Bank of England analyst, Jonathan Fullwood, has told the UK finance sector to cut the financial ‘gobbledygook’ otherwise it risks continuing the ‘great divide’ between banks and the public.
Terms such as ‘bear market’, ‘credit correlation’ and ‘operational risk’ may be the norm for those working in finance but to the general public they are incomprehensible jargon, Fullwood warns.
Writing in a post for Bank Underground, Mr Fullwood had this to say about the language the financial sector uses; “How much of what… the financial industry in general write can actually be read by a broad audience?… [It] must try harder if claims of accessibility are to be meaningful.”
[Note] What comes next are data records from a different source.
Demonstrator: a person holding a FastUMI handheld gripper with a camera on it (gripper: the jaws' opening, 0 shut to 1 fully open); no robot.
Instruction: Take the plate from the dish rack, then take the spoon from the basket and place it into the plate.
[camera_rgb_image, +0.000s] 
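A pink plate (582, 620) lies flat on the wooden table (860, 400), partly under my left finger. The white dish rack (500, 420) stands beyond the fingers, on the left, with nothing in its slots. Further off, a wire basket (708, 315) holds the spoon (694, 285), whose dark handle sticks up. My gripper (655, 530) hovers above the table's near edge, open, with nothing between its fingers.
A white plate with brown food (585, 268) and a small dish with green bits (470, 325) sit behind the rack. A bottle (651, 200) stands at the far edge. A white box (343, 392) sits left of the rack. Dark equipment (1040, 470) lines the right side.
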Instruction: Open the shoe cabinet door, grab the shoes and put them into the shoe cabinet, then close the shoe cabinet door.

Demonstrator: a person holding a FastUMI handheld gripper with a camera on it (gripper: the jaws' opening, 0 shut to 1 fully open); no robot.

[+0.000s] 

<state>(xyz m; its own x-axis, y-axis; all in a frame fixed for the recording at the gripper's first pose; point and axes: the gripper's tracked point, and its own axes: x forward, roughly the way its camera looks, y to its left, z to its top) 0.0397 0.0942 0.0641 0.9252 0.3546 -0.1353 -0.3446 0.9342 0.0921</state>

To put together his research, Mr Fullwood, analysed a selection of financial reports along with terms and conditions issued to customers and looked at them in comparison to newspaper articles and political speeches. He looked at things such as sentence length and average syllables per word, he then rated the documents based on school-grade reading levels.
He found that documents from private banks require a reading level of grade 12 (equivalent to age 16 to 17) and the Bank of England’s content is around grade 14 level. However, for the text to resonate with a wide audience it should be written at a grade 8 or 9 level. This shows a big difference in reading grades and shows why the public is so confused by the financial sector.
In comparison, political speeches are rated at grade six (primary school level) and newspaper article average at grade nine. To truly understand what all this means, Fullwood included the reading grades for some of the world’s most famous authors. Jane Austen is around grade seven and Emily Bronte is grade eight, six grades lower than a Bank of England speech.
Fullwood, along with the Campaign for Plain English, feel that financial institutions need to simplify their language and they advocate clearer writing to help the public re-engage with the banks. Long words, long sentences and long paragraphs all contributed to the high reading grades for financial content leaving the public with little clarity over subjects raised.
Chrissie Maher, who began the Campaign for Plain English back in 1979, had this to say about the language the financial sector uses; “It’s disgraceful that banks and insurance companies have such a hold over us through their use of language…. Often it means the customer is left with little clarity, and all the responsibility.”
Many people feel that effective communication and simpler language would play a vital role in rebuilding trust in the financial sector. Campaigners also feel that “improvements in readability could be made with relatively little effort”.
With trust in banks at such a low level following recent scandals, the financial sector would do well to simplify the language it uses in an attempt to engage the public with important issues in the economy.